This is true. However, you have done these fixes after noticing them at runtime. This means that you have solved the null problem for a certain control + data state in code but you don't know where else it might crop up again. In millions of lines of code, this quickly becomes a whack-a-mole.

When you use references in Rust, you statically prove that you cannot have null error in a function for all inputs the function might get if you use Rust style references. This static elimination is helpful. Also you force programmers to distinguish between &T and Option<&T> and Result<&T,E> -- all of which are so common in system's code.

Today it is safe to assume that a byte is 8 bits. Similarly it is safe to assume that the first page in virtual memory is non-readable and non-writable -- why not make use of this fore knowledge ?

> This is related to the drunkard’s search principle (a drunk man looks for his lost keys at night under a lamppost because he can see in that area).

This is a nice example and I do agree in spirit. But then I would offer the following argument: Say, a problem (illegal/bad virtual address) is caused 60% by one culprit (NULL dereference) and 40% by a long tail of culprits (wrong virtual memory address/use after free etc). One can be a purist and say "Hey, using Rust style references" only solves the 60% case, addresses can be bad for so many other reasons ! Or one can pragmatic and try to deal with the 60%.

I cringe every time I see *some_struct in Linux kernel/system code as function argument/return. Does NULL indicate something semantically important ? Do we need to check for NULL in code that consumes this pointer ? All these questions arise every time I see a function signature. Theoretically I need to understand the whole program to truly know whether it is redundant/necessary to check for NULL or not. That is why I like what Rust and Zig do.

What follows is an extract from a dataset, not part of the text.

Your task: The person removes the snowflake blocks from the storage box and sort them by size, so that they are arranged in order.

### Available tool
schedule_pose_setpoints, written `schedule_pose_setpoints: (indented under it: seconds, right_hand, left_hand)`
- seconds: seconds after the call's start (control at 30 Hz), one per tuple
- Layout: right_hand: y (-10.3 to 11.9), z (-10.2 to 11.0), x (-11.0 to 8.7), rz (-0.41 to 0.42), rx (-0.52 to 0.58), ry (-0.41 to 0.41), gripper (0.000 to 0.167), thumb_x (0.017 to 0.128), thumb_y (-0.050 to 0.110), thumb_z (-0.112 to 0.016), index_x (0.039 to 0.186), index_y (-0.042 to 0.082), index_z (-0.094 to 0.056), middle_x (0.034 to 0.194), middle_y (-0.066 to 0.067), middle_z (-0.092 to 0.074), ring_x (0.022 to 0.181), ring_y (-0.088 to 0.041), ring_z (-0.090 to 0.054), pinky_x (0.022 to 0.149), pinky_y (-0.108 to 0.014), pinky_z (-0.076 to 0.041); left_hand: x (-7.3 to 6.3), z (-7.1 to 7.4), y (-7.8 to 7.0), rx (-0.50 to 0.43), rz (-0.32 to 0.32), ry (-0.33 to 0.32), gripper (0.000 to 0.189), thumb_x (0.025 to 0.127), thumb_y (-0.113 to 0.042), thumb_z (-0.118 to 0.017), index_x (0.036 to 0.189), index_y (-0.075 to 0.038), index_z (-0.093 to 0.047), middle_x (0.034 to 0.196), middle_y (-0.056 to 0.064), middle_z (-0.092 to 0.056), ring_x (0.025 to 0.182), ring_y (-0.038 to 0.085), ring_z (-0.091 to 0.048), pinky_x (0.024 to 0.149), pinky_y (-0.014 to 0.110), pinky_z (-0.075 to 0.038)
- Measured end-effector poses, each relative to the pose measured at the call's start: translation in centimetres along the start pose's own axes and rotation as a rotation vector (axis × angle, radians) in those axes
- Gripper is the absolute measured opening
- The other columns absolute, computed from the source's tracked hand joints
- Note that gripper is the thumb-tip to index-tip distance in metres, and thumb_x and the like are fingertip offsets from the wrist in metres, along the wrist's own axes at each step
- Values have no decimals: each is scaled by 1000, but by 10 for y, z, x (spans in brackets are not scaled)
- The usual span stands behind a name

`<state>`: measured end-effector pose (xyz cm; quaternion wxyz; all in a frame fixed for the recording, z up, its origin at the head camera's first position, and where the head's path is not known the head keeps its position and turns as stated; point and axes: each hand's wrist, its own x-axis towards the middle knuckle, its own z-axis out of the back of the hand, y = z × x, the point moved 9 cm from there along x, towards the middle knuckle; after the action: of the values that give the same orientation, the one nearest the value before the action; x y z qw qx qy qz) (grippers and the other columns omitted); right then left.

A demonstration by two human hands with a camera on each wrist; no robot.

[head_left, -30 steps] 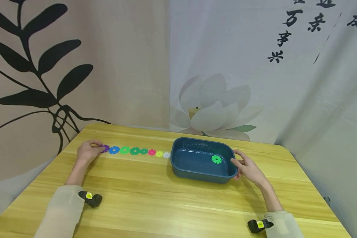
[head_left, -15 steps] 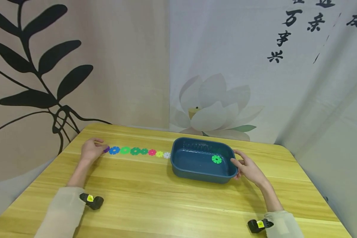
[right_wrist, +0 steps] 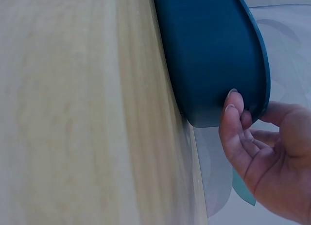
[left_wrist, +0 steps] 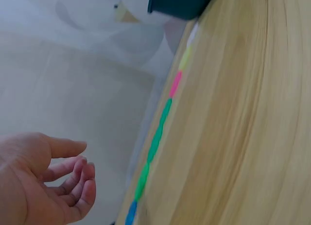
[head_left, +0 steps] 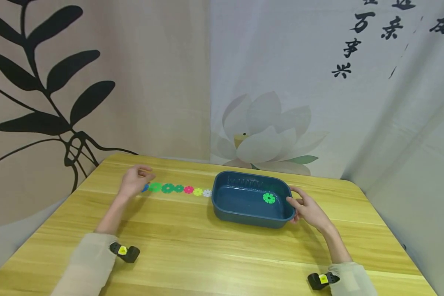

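My left hand [head_left: 136, 180] is raised a little over the left end of a row of flower-shaped plastic discs, its fingers loosely curled with nothing between them in the left wrist view. Part of a blue disc [head_left: 145, 188] peeks out beside it; the purple one is hidden. Rightward run a light green disc [head_left: 155, 187], two darker green discs [head_left: 168, 188], then pink [head_left: 188, 189], yellow [head_left: 197, 192] and white discs [head_left: 207, 193]. My right hand [head_left: 310, 209] grips the right end of a dark blue plastic basin [head_left: 251, 220], thumb over its rim. Inside lies one green disc [head_left: 269, 198].
The row's white end meets the basin's left side. Everything stands on a wooden table [head_left: 207, 255], whose back edge runs close behind the row. Printed curtains [head_left: 163, 82] hang behind it and on the right.
My left hand has come away from the purple disc and moved right and up, so it now covers part of the blue disc. The right hand and basin have stayed put.
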<state>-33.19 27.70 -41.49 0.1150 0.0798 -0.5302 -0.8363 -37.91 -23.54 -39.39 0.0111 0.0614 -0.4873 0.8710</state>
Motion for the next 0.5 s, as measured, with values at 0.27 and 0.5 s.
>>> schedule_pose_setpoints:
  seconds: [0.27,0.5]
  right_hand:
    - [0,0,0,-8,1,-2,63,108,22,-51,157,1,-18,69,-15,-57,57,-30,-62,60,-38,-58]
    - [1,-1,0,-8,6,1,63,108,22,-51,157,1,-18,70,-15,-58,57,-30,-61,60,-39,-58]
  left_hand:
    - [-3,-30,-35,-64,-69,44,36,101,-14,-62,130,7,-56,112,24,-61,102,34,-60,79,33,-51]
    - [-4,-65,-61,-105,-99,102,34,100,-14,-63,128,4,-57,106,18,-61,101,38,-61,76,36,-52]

But to answer your general points here: Odin is a different language with a different way of doing things compared to others, so their "solutions" to specific "problems" do not usually apply to a language like Odin.

The problem with solving the "60% case" means you now have introduced a completely different way of programming, which might solve that, but the expense of so many other cases. It's a hard language design question and people focusing on this specific case have not really considered how it effects anything else. Sadly, language features and constructs are rarely isolated from other things, even the architecture of the code the programmer writes.

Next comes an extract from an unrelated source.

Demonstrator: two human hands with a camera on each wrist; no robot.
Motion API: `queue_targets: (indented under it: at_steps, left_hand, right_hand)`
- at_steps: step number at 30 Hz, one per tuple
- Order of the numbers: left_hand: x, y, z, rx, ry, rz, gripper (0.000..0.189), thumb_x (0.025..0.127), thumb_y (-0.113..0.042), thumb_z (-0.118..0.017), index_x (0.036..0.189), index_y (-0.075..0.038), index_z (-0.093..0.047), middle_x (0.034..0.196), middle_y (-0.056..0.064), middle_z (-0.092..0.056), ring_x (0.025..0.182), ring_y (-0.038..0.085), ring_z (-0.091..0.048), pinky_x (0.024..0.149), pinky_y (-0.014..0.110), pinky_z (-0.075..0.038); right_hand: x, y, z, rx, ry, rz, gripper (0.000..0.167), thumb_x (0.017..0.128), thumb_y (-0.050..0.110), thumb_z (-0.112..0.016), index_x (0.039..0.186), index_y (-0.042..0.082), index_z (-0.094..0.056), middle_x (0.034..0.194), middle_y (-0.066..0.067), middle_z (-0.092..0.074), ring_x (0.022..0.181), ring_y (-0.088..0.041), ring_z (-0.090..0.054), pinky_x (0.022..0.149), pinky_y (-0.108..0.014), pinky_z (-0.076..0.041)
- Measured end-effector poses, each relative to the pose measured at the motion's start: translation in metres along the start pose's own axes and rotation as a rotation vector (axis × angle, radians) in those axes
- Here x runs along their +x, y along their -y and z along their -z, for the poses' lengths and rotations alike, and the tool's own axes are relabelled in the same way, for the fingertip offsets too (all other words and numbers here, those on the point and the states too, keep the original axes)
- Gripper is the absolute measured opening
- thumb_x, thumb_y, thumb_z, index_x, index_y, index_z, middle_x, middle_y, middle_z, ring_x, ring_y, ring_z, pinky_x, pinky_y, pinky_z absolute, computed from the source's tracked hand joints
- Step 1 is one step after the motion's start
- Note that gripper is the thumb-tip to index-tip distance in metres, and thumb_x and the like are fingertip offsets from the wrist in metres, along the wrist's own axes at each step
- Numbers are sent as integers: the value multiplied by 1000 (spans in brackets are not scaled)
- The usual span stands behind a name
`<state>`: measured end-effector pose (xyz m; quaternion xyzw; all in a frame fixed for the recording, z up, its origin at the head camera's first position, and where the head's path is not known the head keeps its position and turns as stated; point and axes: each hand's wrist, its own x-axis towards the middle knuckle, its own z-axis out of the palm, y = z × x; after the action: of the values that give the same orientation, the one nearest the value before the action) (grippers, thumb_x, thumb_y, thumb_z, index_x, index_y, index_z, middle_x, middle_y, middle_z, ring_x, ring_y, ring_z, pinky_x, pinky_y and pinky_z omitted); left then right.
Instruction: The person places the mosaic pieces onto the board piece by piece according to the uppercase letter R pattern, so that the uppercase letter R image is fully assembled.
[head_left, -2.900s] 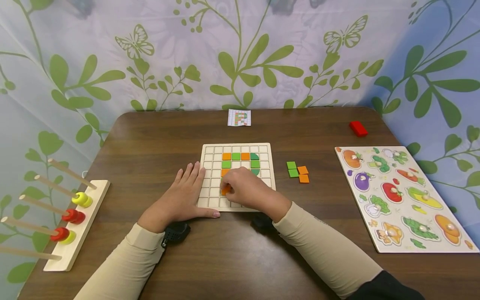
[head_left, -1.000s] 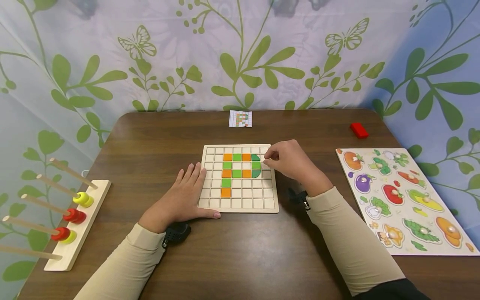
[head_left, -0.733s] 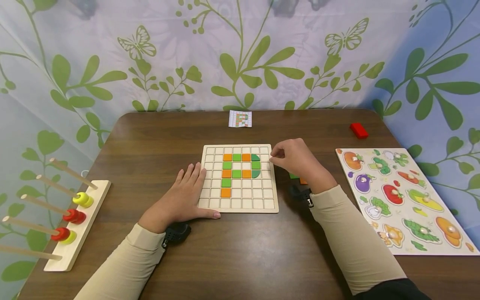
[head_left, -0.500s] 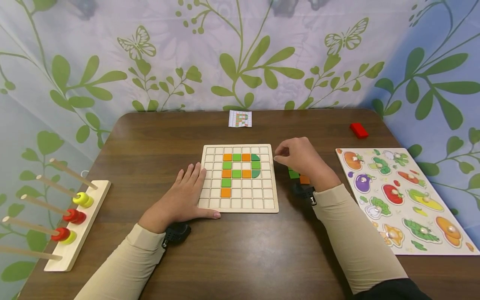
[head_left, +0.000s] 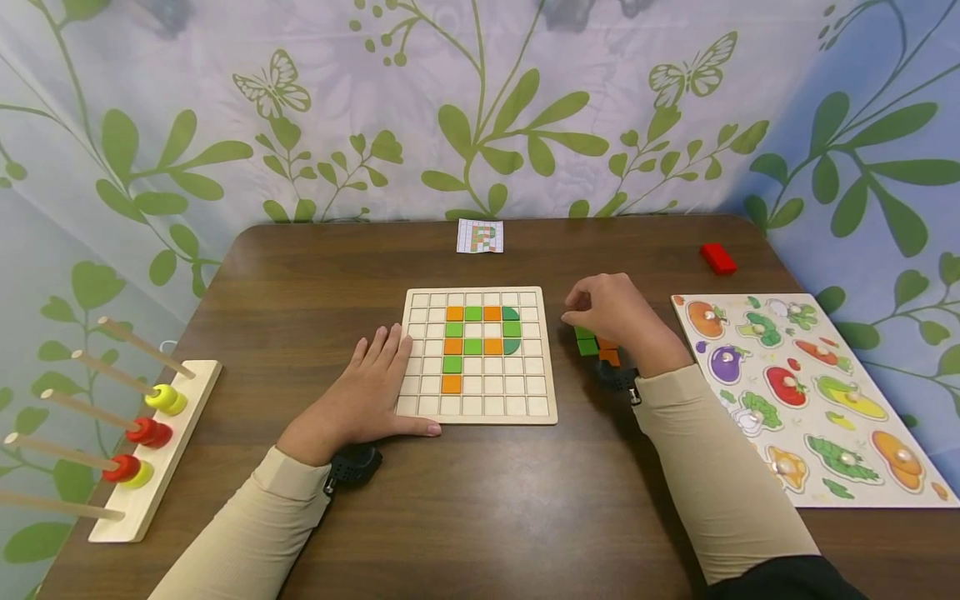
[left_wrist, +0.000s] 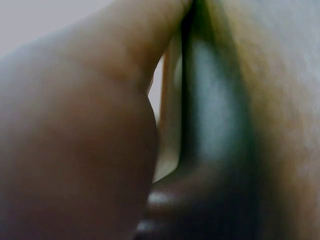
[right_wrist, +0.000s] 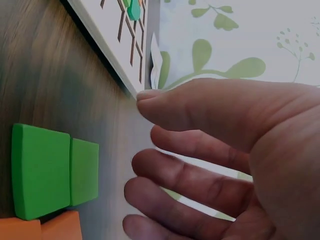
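Note:
A wooden grid board (head_left: 510, 406) lies at the middle of the table, with orange, light green and dark green tiles (head_left: 473, 346) set in a P shape. My left hand (head_left: 360, 396) rests flat across the board's left edge, fingers straight, thumb along the near edge. Right of the board, my right hand (head_left: 617, 315) hovers above loose green tiles (head_left: 587, 347) and orange tiles (head_left: 609, 357). Its fingers are loosely bent with nothing between them; in the right wrist view the thumb is apart from the fingers. The left wrist view is mostly blurred skin.
A small pattern card (head_left: 480, 237) lies behind the board. At right are a vegetable puzzle board (head_left: 810, 487) and a red block (head_left: 717, 258). On the left stands a peg rack (head_left: 161, 467) with red and yellow rings. A printed cloth (head_left: 555, 50) hangs behind the table.
My right hand has left an orange tile at the lower end of the P and moved right, off the board, to the loose tiles. The left hand stays in place.

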<state>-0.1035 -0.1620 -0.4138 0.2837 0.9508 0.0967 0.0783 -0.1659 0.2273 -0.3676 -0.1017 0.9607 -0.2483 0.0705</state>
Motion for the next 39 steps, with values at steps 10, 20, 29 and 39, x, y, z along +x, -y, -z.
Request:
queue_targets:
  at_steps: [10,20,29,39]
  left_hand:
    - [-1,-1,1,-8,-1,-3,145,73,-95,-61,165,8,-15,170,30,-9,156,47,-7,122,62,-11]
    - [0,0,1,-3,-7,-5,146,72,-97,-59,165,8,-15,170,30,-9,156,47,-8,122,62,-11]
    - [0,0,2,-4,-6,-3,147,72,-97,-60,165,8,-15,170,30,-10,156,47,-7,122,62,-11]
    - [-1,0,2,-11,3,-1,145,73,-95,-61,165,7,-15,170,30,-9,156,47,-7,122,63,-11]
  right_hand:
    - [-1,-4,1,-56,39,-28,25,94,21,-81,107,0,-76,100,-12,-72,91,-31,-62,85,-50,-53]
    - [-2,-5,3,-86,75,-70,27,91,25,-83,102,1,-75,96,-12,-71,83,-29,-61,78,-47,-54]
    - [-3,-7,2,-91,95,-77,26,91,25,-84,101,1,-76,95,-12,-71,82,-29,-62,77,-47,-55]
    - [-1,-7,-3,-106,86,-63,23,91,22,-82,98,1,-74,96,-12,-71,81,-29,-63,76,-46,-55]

As for C code, I agree it's bad that there is no way to know if a pointer uses NULL to indicate something or not, but that's pretty much not a problem in Odin. If people want to explicitly state that, they either use multiple return values, which is much more common in Odin (which is akin to Result<&T, E> in Rust, but of course not the same for numerous reasons), or they use `Maybe(^T)` (akin to Option<&T> in Rust).

I understand the problems that C programmers face, I am one, which is why I've tried to fix a lot of them without trying to be far from the general C "vibe".

> It's a hard language design question and people focusing on this specific case have not really considered how it effects anything else. Sadly, language features and constructs are rarely isolated from other things, even the architecture of the code the programmer writes

And my suggestion is that Rust has got the balance right when it comes to pointers. I can use the traditional unsafe nullable pointer *SomeStruct when it can be null and use &SomeStruct when it cannot be NULL in Rust. Initialization can be a bit painful in Rust but the wins are worth it. Yes, initialization can be less efficient in Rust but then most of the time spent is spend in algorithms when they run, not during initialization of the data structure.

Rust has needless complexity when it comes to asynchronous programming. The complexity is off the charts and the language just becomes unusable. But the non-async subset of Rust feels consistent and well engineered from a programming theory perspective.

In summary, Rust has not compromised itself by using non-null references as the default pointer type and neither will Odin, if it takes a different approach towards references. Take the example of OCaml - it also takes a very principled approach towards NULL. OTOH Java suffers from NULL problems as every object could be null in disguise.

Nevertheless Odin is a remarkably clean and powerful language and I'm following its progress closely ! Thanks for building it !

Rust was designed from day-0 around explicit individual-value based initialization. Odin from day-0 was not designed around this (explicitly).

This ever so minor choice might not seem like a big thing to you, as you have stated in your comment, but it leads to MASSIVE architectural decisions later on when the user programs.

Odin could not "just add" non-nil pointers and it be "fine". It would actually not be Odin any more, and the entire language would not even be a C alternative any more, and feel much more like C++ or Rust. Rust and OCaml (which Rust is based off) are different kinds of languages to Odin and their approach does not translate well to what Odin (or C) is trying to do.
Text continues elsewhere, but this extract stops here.